§ **Task goal**
Please take the lines from the one holding "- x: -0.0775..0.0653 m" through the one holding "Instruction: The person" in the data below and copy them exactly.

§ **Given material**
──────

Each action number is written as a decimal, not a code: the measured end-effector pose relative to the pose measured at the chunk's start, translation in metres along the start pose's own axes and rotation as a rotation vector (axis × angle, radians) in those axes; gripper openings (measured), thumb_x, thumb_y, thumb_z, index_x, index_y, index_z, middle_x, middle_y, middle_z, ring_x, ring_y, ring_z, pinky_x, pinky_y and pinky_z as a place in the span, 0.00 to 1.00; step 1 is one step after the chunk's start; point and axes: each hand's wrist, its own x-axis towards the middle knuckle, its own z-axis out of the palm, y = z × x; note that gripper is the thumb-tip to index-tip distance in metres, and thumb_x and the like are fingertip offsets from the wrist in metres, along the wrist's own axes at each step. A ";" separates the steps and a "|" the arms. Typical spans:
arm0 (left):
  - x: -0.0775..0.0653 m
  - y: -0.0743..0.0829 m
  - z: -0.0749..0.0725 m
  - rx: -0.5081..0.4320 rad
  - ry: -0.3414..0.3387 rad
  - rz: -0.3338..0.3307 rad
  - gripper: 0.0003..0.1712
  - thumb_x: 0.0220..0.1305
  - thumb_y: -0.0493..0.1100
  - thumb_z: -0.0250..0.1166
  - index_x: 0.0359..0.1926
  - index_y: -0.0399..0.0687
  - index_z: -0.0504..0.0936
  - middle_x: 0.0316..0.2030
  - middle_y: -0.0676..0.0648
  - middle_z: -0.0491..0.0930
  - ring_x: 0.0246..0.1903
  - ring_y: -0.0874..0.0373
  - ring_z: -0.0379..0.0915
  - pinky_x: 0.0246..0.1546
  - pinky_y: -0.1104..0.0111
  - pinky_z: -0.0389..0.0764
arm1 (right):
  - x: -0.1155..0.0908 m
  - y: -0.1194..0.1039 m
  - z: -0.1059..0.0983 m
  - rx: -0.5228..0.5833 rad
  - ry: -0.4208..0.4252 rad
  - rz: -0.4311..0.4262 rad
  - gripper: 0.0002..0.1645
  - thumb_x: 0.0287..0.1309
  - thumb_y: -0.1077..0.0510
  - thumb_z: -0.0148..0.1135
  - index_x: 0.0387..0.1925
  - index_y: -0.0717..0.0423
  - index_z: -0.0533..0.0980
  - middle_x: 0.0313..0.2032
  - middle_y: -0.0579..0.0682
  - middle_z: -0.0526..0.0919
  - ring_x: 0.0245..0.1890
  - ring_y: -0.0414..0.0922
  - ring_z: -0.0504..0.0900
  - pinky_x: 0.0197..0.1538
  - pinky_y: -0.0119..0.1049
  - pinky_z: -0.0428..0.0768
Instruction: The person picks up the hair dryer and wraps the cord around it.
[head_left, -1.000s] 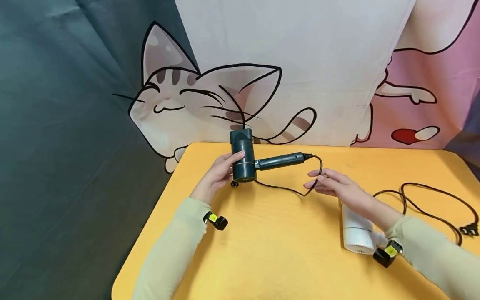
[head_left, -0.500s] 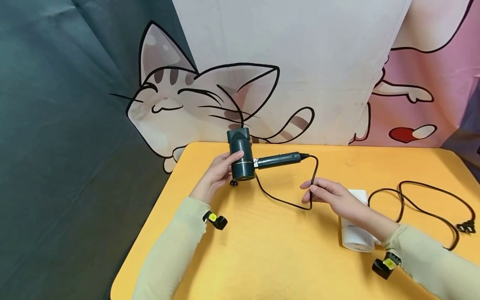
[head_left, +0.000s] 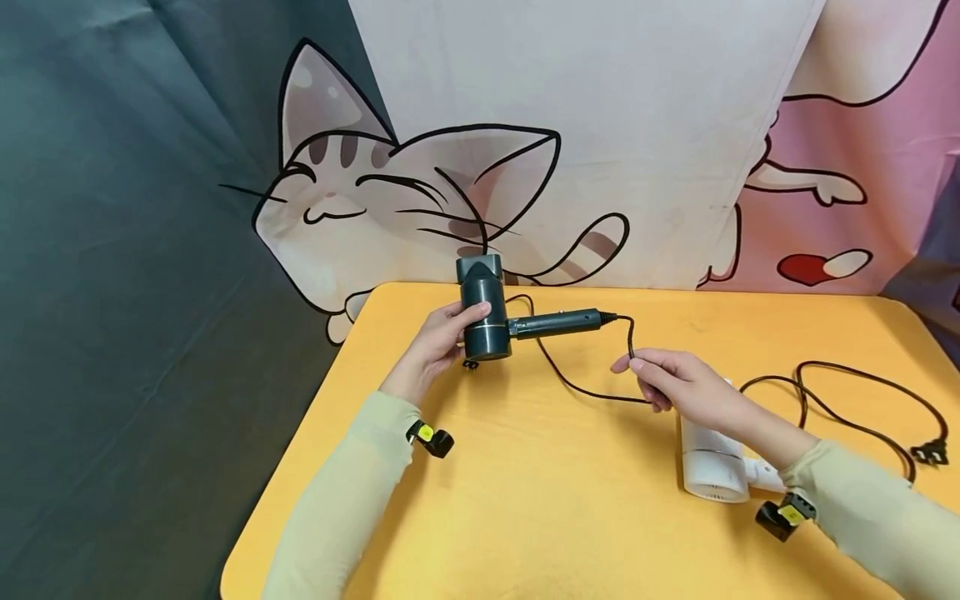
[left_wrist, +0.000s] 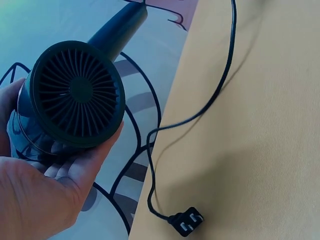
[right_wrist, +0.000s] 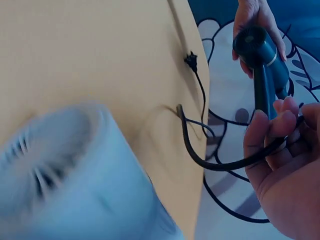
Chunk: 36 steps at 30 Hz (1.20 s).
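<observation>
A dark green hair dryer (head_left: 486, 340) is held off the yellow table by my left hand (head_left: 442, 340), whose thumb lies over its barrel. Its round intake grille (left_wrist: 80, 90) faces the left wrist camera. The handle points right, and a black cord (head_left: 564, 379) leaves its end. Between thumb and fingers, my right hand (head_left: 690, 387) pinches that cord a short way from the handle. In the left wrist view the cord's two-pin plug (left_wrist: 187, 221) shows over the tabletop. Below my right hand, a white hair dryer (head_left: 715, 477) lies on the table, partly hidden by the forearm.
The white dryer's black cord (head_left: 855, 421) loops over the right side of the yellow table (head_left: 555, 517), ending in a plug (head_left: 930, 452). A fabric backdrop with a cartoon cat (head_left: 337, 242) hangs behind the table's far edge.
My right hand first dips left along the cord, then rises slightly right and pinches it. The dark dryer's cord shifts, with a loop now showing behind the handle. My left hand stays nearly still.
</observation>
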 end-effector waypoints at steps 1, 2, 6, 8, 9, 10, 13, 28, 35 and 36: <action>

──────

§ **Result below**
  - x: -0.0775..0.0653 m
  - y: -0.0743..0.0829 m
  - z: -0.0749..0.0725 m
  - rx: -0.5081..0.4320 rad
  - ry: -0.3414..0.3387 rad
  - rz: -0.3338..0.3307 rad
  - gripper: 0.0003..0.1712
  - thumb_x: 0.0220..0.1305
  - thumb_y: -0.0493..0.1100
  - thumb_z: -0.0250..0.1166
  - index_x: 0.0359..0.1926
  - index_y: -0.0399..0.0687
  - index_z: -0.0504..0.0936
  - middle_x: 0.0316..0.2030
  - middle_y: -0.0676..0.0648
  - middle_z: -0.0491..0.0930
  - ring_x: 0.0246..0.1903
  - ring_y: -0.0874..0.0373
  - ring_z: -0.0379..0.0915
  - pinky_x: 0.0246..0.1546
  - pinky_y: -0.1104..0.0111
  - pinky_z: -0.0389..0.0764
arm1 (right):
  - x: -0.1155..0.0908 m
  - y: -0.1194..0.1039 m
  - z: -0.1059..0.0983 m
  - rx: -0.5228..0.5833 rad
  - ry: -0.4208..0.4252 rad
  - rz: -0.4311..0.4262 rad
  - gripper: 0.0002..0.1645
  - thumb_x: 0.0287..0.1309
  - thumb_y: -0.1077..0.0510
  - thumb_z: -0.0148..0.1135
  - index_x: 0.0387..0.1925
  - index_y: -0.0717..0.0423
  - index_z: -0.0533..0.0980
  - middle_x: 0.0313..0.2032
  - middle_y: -0.0579..0.0682
  - middle_z: -0.0526..0.0919
  - ring_x: 0.0245..0.1890
  - ring_y: -0.0414..0.0922
  - ring_z: -0.0504..0.0900
  - pinky_x: 0.0197..0.1538
  - pinky_y: -0.0119..0.1049
  - pinky_z: -0.0428..0.0768
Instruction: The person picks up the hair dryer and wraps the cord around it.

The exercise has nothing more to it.